LSFMM: Coprocessors, exit times, and volatile ranges, and more

Several sessions in the memory management track did not, for one reason or another, lend themselves to at-length reporting. For convenience, the notes from those sessions have been gathered together here.

Hardware-initiated paging

Larry Woodman and Rik van Riel ran a session on the challenges posed by the increasingly capable coprocessors often found attached to contemporary systems. These coprocessors are getting fast, to the point that the nominal CPU is often one of the slower processors in the system. These processors have access to system memory, but they have their own memory management unit and their own page table format; they run software other than the Linux kernel.

While coprocessors can access main memory directly, they have a couple of limitations that result from how they are connected: they may not be able to see all of memory, and access to main memory is quite a bit slower than access to their own, local memory. So if a page of data is to be operated on extensively by a coprocessor, it makes sense to move that data to the coprocessor's memory. The implication is that there needs to be a way for the coprocessor to "fault" a page across the link, and for the host system to track which pages are currently resident in coprocessor memory. In a sense, those pages would look, to the host system, as if they had been swapped out.

It was noted that the memory management features needed by coprocessors resemble the needs of remote DMA (RDMA), so it would be a good thing if they could both share the same framework. Andi Kleen added that there have been many attempts to incorporate high-speed coprocessors in the past; those technologies, he said, tend to look good on slides but to perform poorly in the real world. So, he suggested, we should not put a lot of effort into supporting those technologies now.
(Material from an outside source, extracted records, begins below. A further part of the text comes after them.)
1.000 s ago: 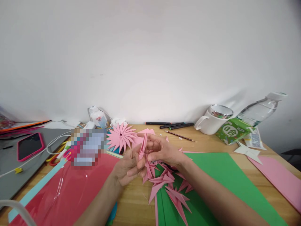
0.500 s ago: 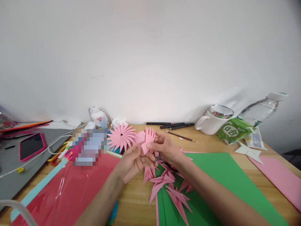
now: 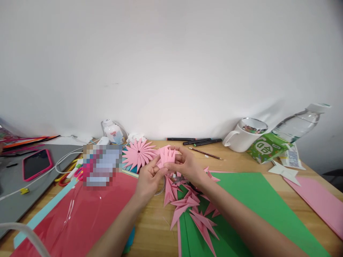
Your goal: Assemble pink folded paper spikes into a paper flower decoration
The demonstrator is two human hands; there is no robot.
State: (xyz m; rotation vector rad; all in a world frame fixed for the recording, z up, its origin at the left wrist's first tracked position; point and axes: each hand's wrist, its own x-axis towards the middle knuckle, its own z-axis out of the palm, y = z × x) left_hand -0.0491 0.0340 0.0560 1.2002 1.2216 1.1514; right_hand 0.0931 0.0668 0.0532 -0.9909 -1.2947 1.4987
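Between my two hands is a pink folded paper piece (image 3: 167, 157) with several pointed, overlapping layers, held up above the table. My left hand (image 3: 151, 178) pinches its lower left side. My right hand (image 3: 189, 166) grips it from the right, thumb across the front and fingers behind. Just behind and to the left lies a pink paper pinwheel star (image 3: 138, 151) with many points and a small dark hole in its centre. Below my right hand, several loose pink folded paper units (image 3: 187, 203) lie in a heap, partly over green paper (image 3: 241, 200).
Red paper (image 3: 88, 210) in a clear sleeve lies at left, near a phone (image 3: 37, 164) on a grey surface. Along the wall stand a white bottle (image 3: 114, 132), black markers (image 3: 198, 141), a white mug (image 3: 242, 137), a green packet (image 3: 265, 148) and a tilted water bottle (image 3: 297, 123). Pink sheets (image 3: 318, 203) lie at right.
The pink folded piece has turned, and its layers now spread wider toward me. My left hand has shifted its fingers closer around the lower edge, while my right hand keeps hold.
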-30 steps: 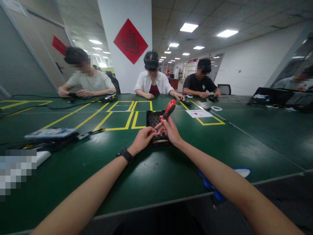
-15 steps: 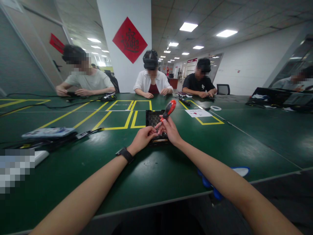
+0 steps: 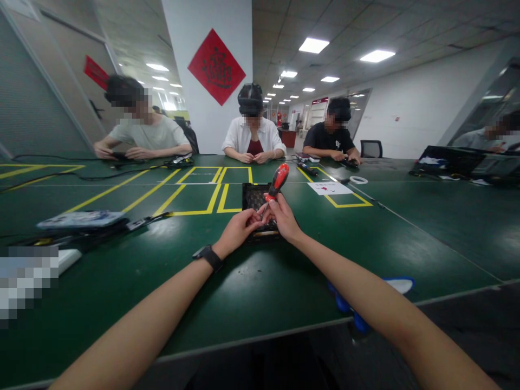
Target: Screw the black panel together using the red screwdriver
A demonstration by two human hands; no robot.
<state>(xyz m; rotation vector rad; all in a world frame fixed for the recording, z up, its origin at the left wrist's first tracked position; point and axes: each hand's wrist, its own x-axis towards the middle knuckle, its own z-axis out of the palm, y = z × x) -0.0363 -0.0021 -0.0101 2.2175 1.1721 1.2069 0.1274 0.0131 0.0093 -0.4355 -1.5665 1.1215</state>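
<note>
A screwdriver with a red and dark grey handle is tilted in my right hand, whose fingers close around the base of the handle. Its thin shaft points down and left toward the fingertips of my left hand. Those left fingers are pinched together near the shaft's tip, and I cannot make out what they hold. Beneath both hands lies an open black case with a patterned lining. My hands hide much of its inside. A dark watch is on my left wrist.
The green table carries yellow tape outlines. To the left lie a phone-like slab and cables. On the right are a paper sheet, a tape roll and a blue-edged object under my right forearm. Several people sit around the table.
The screwdriver handle has turned a little in my right hand, showing more red. My left hand stays at the same spot. The person opposite has brought their hands together.
</note>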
That said, there does seem to be interest in adding support for coprocessors. Rik said that there is a reference implementation that is under development and which will, hopefully, be posted sometime this year.

Process exit times and munlock()

Jörn Engel described a storage array product that he is working on. There are a number of interesting approaches being taken, but the root of his problem has to do with crash recovery. Should the array crash, it is supposed to produce a dump, reboot, and return to service within 30 seconds. But things are not working that way, mostly, he thought, as the result of the time to unwind the array's particular memory setup, which involves a lot of huge pages and pages locked into memory.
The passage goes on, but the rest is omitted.